By David Hencke | 7 July 2011

Hundreds of councils and other authorities spending more than £6.5 million a year are to be able to adopt a business model for appointing auditors.

The government’s proposed shake-up of the auditing of local authorities, which accompanies the scrapping of the Audit Commission, means that 353 local authorities and 215 other public bodies with an annual spend above £6.5 million will, like companies, be able to appoint their own auditors. Other bodies in this group include fire and rescue authorities, national parks and conservation boards.

The auditors would also be allowed to act as consultants to the same public body on non-audit work. This potential conflict of interests arose at Enron, the failed energy giant, where its auditors had also been financial advisors to the group.

“Lucrative contracts for consultancy could compromise the independence and objectivity of auditors”
– Audit Commission submission

The Audit Commission is alarmed by this, saying in a paper to the House of Commons communities and local government committee: “Lucrative contracts for consultancy could compromise the independence and objectivity of auditors.”

Meanwhile, the monitoring of the audit work would transfer from the Audit Commission to professional supervisory bodies for the auditing profession. The Financial Reporting Council, an independent City regulator sponsored by the Department for Business, Innovation and Skills, would become responsible for overseeing the work of professional bodies.

The cost of this would be added to auditors’ fees to local councils, which face other extra costs under the new system.

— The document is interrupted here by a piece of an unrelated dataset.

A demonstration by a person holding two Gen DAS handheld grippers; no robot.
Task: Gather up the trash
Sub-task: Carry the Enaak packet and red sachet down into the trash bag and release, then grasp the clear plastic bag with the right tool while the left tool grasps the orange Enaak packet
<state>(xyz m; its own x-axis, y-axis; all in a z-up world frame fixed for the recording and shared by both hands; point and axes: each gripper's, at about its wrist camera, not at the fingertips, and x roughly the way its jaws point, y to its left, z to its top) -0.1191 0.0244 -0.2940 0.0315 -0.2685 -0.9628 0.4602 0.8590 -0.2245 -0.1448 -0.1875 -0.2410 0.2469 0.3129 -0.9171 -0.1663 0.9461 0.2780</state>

The government is using the Companies Act as the model for auditing local councils. The government’s consultation paper on the proposals said: “The Financial Reporting Council is the regulator for ‘Companies Act’ audit, and we propose that it takes on a similar role for the local public audit regulatory regime in England, provided that it can assure the government that it has both the resources and the expertise to undertake the role, and wishes to do so.”

The government hopes that new firms will spring up to audit public bodies, although it says that it will set extra criteria to ensure that they are rigorous enough. This would ensure, says the consultation paper, “that auditors have the necessary experience to be able to undertake a robust audit of a local public body.”

The list of auditors would be published on a public register. “This register could be kept by the recognised supervisory bodies for local public audit, or it could be kept by another body.”

Grant Shapps, housing and local government minister, says in his forward to the consultation paper: “Auditors would be regulated under a system which mirrors that of the audit of companies with a role for the Financial Reporting Council and the professional audit bodies.

“We envisage that the National Audit Office will set the code of audit practice, and we have put forward options for the scope of audit in the new framework.”

However, the National Audit Office has shown no enthusiasm for taking on this role, and is not keen on auditing local government as well as central government.

Under the government’s plans, councils will set up independent audit committees. But this underlines the question over the independence of the new auditing regime, and would increase costs further.

The Audit Commission says in a paper to the parliamentary communities and local government committee: “We consider this to be wrong in principle because it undermines auditors’ independence. Those responsible for raising taxes, or spending and accounting for public money, should not decide who scrutinises how they conduct their business.”

Referring to ‘special interest’ reports, which are published by auditors to expose misuse of public money, it continues: “Local authorities often make great efforts to prevent auditors issuing ‘public interest’ reports, and in some cases have sought to have the auditor removed. Auditors would be less able to resist pressure without the safeguard of independent appointment.”

The committee today published its report also criticising the lack of independence of auditors under the proposals.

The secretary of state would be able to force public bodies to appoint an auditor if they refused to do so or appoint a suitably qualified one. At present, the Audit Commission appoints all auditors for such bodies.

The proposals stipulate that an auditor can only stay in office for ten years to help ensure independence.

Shapps argues: “If our local services are going to be genuinely responsive, tailored to the needs of local people, then they must be accountable to those same people. This is why we want to put in place a new locally focussed audit regime, which is open and transparent but retains the high quality of audit that we expect.”